**Problem to work on**
Beginning with the opening line, restate the following material exactly, up through the line that contains "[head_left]".

**Records for the task**
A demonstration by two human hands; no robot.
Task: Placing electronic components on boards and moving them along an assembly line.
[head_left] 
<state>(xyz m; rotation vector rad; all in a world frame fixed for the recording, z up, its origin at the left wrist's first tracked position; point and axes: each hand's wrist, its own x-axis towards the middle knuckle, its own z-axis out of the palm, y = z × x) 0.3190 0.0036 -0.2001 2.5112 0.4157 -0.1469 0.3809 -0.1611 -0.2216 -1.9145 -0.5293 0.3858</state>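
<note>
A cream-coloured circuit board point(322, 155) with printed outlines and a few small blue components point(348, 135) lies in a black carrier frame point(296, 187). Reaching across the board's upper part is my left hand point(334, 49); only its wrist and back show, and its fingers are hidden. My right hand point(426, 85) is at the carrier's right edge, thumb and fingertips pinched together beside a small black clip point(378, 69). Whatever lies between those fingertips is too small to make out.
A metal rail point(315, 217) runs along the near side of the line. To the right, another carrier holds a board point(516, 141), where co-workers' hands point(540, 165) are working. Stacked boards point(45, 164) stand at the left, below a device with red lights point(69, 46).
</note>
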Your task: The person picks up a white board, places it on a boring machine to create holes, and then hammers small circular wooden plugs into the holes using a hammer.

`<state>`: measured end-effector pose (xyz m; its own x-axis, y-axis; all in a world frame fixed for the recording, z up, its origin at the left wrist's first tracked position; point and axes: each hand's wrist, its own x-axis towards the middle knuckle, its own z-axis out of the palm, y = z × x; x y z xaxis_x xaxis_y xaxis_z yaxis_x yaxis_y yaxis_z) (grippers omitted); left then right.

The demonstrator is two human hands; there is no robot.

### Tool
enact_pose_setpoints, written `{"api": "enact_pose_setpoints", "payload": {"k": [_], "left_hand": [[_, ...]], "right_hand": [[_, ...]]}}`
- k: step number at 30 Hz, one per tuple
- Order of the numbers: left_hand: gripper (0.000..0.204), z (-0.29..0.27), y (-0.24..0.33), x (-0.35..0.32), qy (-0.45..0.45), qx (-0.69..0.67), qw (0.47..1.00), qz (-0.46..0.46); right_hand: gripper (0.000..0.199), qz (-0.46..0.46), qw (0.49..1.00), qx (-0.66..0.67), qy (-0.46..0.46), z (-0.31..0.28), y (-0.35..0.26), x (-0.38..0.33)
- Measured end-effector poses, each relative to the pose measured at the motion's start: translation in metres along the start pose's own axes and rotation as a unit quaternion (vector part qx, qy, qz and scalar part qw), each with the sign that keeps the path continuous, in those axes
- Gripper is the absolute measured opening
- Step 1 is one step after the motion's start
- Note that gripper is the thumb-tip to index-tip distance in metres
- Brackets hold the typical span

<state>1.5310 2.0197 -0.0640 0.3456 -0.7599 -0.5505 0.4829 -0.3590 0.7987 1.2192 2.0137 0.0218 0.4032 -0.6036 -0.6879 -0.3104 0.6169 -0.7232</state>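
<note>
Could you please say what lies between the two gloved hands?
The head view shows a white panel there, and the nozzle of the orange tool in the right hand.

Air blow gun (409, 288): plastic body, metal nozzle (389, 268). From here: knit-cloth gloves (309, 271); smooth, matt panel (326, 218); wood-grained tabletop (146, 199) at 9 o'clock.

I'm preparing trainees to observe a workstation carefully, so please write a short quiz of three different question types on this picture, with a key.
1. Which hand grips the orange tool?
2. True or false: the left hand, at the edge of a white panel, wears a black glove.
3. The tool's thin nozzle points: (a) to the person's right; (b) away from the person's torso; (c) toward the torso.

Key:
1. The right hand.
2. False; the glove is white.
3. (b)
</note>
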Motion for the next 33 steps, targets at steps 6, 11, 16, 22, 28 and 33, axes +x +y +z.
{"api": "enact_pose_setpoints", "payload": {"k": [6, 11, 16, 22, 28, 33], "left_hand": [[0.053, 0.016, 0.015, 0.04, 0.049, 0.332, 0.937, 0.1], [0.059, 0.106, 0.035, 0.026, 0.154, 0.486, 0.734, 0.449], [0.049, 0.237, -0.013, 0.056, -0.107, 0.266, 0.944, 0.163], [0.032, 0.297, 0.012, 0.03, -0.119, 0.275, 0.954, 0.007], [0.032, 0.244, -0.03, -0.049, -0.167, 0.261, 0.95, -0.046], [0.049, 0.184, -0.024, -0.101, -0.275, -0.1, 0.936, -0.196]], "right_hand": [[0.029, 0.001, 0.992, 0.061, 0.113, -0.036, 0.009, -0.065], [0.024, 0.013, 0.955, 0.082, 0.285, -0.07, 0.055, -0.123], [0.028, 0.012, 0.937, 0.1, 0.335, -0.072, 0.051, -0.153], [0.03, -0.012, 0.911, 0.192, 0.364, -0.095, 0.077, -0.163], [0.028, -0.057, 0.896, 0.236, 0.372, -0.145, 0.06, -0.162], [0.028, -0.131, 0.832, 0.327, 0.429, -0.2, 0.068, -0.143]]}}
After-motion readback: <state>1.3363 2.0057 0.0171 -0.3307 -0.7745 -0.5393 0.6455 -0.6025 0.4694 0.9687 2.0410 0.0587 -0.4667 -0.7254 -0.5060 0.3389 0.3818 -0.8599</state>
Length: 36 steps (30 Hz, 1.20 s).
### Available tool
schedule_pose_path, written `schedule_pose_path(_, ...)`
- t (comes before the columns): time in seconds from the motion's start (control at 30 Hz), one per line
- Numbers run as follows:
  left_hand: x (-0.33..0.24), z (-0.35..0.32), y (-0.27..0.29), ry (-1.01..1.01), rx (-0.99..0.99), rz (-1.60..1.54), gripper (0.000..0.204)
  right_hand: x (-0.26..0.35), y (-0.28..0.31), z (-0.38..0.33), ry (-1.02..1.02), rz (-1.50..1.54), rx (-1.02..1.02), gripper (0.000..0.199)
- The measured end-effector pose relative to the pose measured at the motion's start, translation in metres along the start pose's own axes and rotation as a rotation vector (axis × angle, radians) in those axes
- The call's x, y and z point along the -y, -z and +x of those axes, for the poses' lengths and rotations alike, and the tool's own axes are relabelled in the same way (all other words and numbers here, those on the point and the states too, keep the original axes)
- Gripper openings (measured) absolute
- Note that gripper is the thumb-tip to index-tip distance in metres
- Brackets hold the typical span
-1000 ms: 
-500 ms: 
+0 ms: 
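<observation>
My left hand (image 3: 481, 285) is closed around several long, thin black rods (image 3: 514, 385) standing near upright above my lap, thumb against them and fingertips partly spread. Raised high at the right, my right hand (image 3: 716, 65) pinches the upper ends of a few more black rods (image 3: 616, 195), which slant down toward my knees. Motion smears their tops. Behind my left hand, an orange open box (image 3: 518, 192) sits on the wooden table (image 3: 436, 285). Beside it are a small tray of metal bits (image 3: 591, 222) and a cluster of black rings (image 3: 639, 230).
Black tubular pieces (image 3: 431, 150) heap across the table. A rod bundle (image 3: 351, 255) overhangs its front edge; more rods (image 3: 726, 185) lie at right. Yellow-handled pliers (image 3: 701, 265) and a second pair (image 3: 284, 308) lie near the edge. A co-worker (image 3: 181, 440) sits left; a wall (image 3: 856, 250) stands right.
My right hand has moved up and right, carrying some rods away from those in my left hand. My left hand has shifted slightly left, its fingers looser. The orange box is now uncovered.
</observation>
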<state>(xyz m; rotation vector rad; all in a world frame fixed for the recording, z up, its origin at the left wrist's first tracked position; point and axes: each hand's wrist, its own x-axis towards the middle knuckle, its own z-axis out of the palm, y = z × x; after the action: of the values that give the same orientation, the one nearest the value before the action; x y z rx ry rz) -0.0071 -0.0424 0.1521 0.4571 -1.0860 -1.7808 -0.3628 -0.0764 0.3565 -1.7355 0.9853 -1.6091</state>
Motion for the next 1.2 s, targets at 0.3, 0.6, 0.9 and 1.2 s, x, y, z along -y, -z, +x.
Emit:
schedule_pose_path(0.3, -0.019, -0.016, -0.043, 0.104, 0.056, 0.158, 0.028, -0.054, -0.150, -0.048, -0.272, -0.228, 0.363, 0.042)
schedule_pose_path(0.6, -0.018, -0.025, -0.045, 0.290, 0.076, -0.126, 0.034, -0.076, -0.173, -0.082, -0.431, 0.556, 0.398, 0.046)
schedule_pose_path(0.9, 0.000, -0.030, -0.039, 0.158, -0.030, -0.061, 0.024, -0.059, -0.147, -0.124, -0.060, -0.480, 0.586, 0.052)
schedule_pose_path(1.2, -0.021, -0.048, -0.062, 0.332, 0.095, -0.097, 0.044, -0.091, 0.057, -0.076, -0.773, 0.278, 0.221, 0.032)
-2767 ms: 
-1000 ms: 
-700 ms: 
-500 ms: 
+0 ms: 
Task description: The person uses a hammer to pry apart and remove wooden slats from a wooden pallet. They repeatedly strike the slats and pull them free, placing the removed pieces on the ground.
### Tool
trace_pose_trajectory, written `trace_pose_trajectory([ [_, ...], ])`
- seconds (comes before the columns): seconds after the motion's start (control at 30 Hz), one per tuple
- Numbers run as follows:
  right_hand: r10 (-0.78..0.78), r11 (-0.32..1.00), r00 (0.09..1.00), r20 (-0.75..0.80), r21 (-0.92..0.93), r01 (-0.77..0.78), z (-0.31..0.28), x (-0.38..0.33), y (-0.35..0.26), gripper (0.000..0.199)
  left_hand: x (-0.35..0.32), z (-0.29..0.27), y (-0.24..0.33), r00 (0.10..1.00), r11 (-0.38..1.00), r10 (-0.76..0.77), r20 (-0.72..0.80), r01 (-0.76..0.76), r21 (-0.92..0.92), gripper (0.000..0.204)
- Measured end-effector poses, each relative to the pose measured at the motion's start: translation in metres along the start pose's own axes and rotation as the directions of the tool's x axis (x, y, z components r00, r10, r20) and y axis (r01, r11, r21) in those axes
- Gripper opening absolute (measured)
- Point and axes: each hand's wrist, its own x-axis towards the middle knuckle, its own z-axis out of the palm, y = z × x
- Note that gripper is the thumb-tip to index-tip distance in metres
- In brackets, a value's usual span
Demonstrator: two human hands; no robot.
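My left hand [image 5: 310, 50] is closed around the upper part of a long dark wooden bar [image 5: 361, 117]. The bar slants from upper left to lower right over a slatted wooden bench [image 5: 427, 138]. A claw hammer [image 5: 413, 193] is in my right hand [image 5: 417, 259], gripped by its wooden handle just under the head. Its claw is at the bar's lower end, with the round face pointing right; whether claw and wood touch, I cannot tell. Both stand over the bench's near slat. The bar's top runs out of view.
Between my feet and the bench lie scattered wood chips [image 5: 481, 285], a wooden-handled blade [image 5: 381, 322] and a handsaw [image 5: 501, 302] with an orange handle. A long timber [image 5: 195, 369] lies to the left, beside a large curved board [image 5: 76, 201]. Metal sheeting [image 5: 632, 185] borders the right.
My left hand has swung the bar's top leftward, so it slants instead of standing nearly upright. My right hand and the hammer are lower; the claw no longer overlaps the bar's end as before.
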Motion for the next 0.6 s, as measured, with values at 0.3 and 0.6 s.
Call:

**Written solution**
A demonstration by two human hands; no robot.
Task: Placing electronic components on boards and moving them along an assembly line.
[head_left] 

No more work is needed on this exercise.